The probabilistic register was an Eureka moment, when I finally implemented it and saw that my simple monte-carlo or my neuron model was really a three-line code, but that didn’t last long…

A few days ago I read the news that DARPA has developed a fully featured probabilistic processor, taking random computation to the masses, even using Bayesian logic in place of boolean logic! The obvious place for a “public trial” was spam filtering (though I think the US military is not that interested into filtering spam…), but according to them, the sky is the limit. I do have to agree…

Anyway, I wouldn’t have 5 spare years nor $18mi in the bank to implement that project like they did, so in a way I’m glad that it turned out to be a good idea after all. I just hope that they make good use of it (ie. not use it for Carnivore 2.0), and they realize that not only the military have uses for it, or anti-spam filters, for that matter. We (them?) should develop a whole new set of algorithms to work on that logic and make good use of a hardware that is not a simple progression of current technology (to keep Moore’s law going), but could be a game changing in the next decades.

I could re-focus on defining the basic blocks for that processor’s new logic, but I’m sure DARPA has much better personnel to do that. So, what’s next, then? I’ll tell you next year…


Barrelfish
March 18th, 2010 under Algorithms, Devel, Distributed, OSS, Software, rengolin. [ Comments: none ]

Minix seems to be inspiring more operating systems nowadays. Microsoft Research is investing on a micro-kernel (they call it multi-kernel, as there are slight differences) called Barrelfish.

Despite being Microsoft, it’s BSD licensed. The mailing list looks pretty empty, the last snapshot is half a year ago and I couldn’t find an svn repository, but still more than I would expect from Microsoft anyway.

Multi-kernel

The basic concept is actually very interesting. The idea is to be able to have multi-core hybrid machines to the extreme, and still be able to run a single OS on it. Pretty much the same way some cluster solutions do (OpenMPI, for instance), but on a single machine. The idea is far from revolutionary. It’s a natural evolution of the multi-core trend with the current cluster solutions (available for years) and a fancy OS design (micro-kernel) that everyone learns in CS degrees.

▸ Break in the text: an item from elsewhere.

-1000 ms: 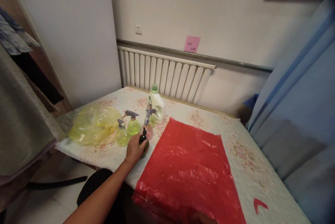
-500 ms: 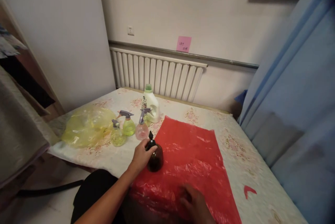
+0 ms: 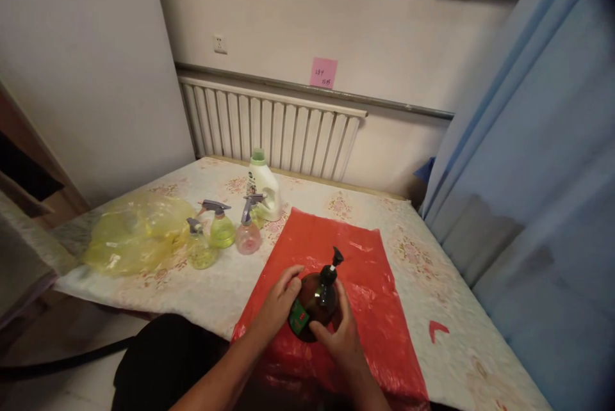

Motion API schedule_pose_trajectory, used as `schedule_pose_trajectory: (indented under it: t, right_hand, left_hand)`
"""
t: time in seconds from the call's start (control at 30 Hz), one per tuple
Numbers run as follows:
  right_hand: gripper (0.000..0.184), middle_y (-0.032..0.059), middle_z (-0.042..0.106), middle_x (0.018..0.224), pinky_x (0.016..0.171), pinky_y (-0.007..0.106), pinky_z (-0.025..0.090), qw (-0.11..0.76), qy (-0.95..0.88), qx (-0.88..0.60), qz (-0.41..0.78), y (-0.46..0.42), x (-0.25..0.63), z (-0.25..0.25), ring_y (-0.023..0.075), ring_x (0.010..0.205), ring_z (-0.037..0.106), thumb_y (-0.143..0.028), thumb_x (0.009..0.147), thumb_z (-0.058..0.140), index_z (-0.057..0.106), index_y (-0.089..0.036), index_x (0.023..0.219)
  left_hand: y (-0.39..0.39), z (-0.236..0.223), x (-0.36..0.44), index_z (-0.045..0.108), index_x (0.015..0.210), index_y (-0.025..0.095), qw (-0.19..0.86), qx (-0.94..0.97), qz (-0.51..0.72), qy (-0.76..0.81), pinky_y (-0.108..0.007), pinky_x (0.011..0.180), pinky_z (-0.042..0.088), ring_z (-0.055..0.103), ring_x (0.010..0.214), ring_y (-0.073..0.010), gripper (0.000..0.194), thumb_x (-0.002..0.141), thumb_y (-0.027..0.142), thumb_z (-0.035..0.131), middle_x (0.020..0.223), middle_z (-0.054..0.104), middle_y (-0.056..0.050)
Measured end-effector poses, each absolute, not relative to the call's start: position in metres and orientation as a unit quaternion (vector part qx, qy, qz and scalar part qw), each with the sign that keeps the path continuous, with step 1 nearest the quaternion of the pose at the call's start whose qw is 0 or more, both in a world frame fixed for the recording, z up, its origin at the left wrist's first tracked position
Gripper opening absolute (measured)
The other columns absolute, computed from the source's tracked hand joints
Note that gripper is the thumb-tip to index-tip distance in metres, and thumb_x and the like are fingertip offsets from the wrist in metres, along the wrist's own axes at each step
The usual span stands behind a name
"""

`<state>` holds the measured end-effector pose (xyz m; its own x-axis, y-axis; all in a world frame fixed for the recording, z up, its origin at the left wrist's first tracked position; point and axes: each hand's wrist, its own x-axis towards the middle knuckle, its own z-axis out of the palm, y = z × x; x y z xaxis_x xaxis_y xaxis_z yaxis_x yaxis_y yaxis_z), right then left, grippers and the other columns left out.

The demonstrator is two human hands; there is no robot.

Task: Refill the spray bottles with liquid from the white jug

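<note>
And here are both hands on the dark pump bottle [image 3: 316,301]; the left hand [image 3: 275,310] is grasping its left side, fingers and thumb against the body, while the right hand [image 3: 344,335] grips the opposite side, thumb across the front; the bottle sits between the two palms, over the red bag [image 3: 331,235], tilted with its pump top [image 3: 337,256] leaning away and to the right, the green label [image 3: 298,318] beside the left hand — whether its base touches the bag, I cannot tell. Beyond the left hand and off to its left stand the pink spray bottle [image 3: 248,239], the green spray bottle [image 3: 223,232] and the small yellowish spray bottle [image 3: 201,254]; the yellow bag [image 3: 137,232] lies farther left of that hand, the white jug [image 3: 269,193] stands farther ahead of it; well to the right of the right hand, a red scrap [image 3: 437,330] lies on the tablecloth [image 3: 432,257]. The step in hand looks like steadying and handling the bottle with both hands; any move from here would call for even pressure on the smooth, round sides, fingers clear of the pump — and a level base before either hand lets go.
</note>
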<state>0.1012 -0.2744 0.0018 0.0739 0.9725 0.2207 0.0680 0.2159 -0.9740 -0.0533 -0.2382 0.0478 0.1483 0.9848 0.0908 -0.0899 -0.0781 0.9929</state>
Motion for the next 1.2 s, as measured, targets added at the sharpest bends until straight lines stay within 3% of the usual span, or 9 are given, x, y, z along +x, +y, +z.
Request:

What’s the difference, then? For one thing, the idea is to abstract everything away. CPUs will be just another piece of hardware, like the network or graphic cards. The OS will have the freedom to ask the GPU to do MP floating-point calculations, for instance, if it feels it’s going to benefit the total execution time. It’ll also be able to accept different CPUs in the same machine, Intel and ARM for instance (like the Dell Latitude z600), or have different GPUs, nVidia and ATI, and still use all the hardware.

With Windows, Linux and Mac today, you either use the nVidia driver or the ATI one. You also normally don’t have hybrid-core machines and absolutely can’t recover if one of the cores fail. This is not the same with cluster solutions, and Barrelfish’s idea is to simulate precisely that. In theory, you could do energy control (enabling and disabling cores), crash-recovery when one of the cores fail but not the other, or plug and play graphic or network cards and even different CPUs.

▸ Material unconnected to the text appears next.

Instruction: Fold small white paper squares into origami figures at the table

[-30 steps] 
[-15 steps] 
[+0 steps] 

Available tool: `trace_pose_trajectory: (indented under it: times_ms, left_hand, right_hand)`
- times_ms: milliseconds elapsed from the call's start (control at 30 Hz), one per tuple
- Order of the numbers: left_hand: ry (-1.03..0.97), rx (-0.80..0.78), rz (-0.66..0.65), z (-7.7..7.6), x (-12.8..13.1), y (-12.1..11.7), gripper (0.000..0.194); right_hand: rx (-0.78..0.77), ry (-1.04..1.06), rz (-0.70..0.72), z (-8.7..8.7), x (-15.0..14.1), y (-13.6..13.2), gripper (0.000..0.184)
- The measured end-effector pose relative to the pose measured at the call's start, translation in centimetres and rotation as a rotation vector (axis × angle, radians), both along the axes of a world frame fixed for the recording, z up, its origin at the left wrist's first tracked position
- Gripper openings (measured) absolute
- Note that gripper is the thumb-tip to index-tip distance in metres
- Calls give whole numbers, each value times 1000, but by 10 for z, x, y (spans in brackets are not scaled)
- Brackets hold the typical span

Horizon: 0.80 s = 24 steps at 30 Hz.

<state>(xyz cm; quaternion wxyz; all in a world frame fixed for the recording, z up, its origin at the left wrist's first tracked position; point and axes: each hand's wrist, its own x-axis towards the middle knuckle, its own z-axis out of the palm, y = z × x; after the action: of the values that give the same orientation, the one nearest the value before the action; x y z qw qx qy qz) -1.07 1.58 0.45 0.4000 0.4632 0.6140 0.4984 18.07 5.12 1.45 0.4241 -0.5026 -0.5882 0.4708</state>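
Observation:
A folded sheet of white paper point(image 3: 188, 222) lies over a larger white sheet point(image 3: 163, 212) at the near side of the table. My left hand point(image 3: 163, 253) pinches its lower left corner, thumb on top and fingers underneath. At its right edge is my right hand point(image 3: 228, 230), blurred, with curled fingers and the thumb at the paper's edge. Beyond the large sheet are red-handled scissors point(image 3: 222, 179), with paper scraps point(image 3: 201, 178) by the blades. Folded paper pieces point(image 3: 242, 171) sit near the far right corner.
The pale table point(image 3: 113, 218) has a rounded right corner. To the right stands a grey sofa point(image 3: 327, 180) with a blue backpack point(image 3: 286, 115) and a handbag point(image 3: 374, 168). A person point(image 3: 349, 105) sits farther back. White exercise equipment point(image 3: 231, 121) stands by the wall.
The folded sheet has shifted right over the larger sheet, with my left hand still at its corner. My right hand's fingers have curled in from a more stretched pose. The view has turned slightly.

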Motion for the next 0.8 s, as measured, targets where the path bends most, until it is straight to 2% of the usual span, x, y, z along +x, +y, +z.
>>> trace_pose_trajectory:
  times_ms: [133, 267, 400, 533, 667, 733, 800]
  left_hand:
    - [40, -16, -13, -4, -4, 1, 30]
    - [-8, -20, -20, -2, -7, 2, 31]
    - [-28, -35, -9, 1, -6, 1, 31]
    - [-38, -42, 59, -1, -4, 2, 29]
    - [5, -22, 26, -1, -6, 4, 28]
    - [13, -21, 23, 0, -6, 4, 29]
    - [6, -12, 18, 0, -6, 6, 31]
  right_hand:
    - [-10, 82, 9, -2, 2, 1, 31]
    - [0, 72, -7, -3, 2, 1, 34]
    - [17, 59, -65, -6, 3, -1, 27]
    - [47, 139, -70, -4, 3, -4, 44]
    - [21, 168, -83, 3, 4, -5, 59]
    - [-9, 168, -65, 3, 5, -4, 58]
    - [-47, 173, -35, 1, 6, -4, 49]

Imagine you have an ARM netbook that is great for browsing, but you want to play a game on it. You get your nVidia and a coreOcta 10Ghz USB4 and plug in. The OS recognizes the new hardware, loads the drivers and let you play your game. Battery life goes down, so once you’re back from the game, you just unplug the cards and continue browsing.

Scalability

So, how is it possible that Barrelfish can be that malleable? The key is communication. Shared memory is great for single-processed threaded code and acceptable for multi-processed OSs with little number of concurrent process accessing the same region in memory. Most modern OSs can handle many concurrent processes, but they rarely access the same data at the same time.

Normally, processes are single threaded or have a very small number of threads (dozens) running. More than that is so difficult to control that people usually fall back to other means, such as client/server or they just go out and buy more hardware. In clusters, there is no way to use shared memory. For one, accessing memory in another computer via network is just plain stupid, but even if you use shared memory in each node and client/server among different nodes, you’re bound to have trouble. This is why MPI solutions are so popular.

In Barrelfish there’s no shared memory at all. Every process communicate with each other via messages and duplicate content (rather than share). There is an obvious associated cost (memory and bus), but the lock-free semantics is worth it. It also gives Barrelfish another freedom: to choose the communication protocol generic enough so that each piece of hardware is completely independent of all others, and plug’n'play become seamless.

Challenges

It all seem fantastic, but there’s a long road ahead. First, message passing scales much better than shared memory, but nowadays there isn’t enough cores in most machines to make it worth it. Message passing also introduces some other problems that are not easily solvable: bus traffic and storage requirements increase considerably, and messages are not that generic in nature.

Some companies are famous for not adhering to standards (Apple comes to mind), and a standard hardware IPC framework would be quite hard to achieve. Also, even if using pure software IPC APIs, different companies will still use slightly modified APIs to suit their specific needs and complexity will rise, exponentially.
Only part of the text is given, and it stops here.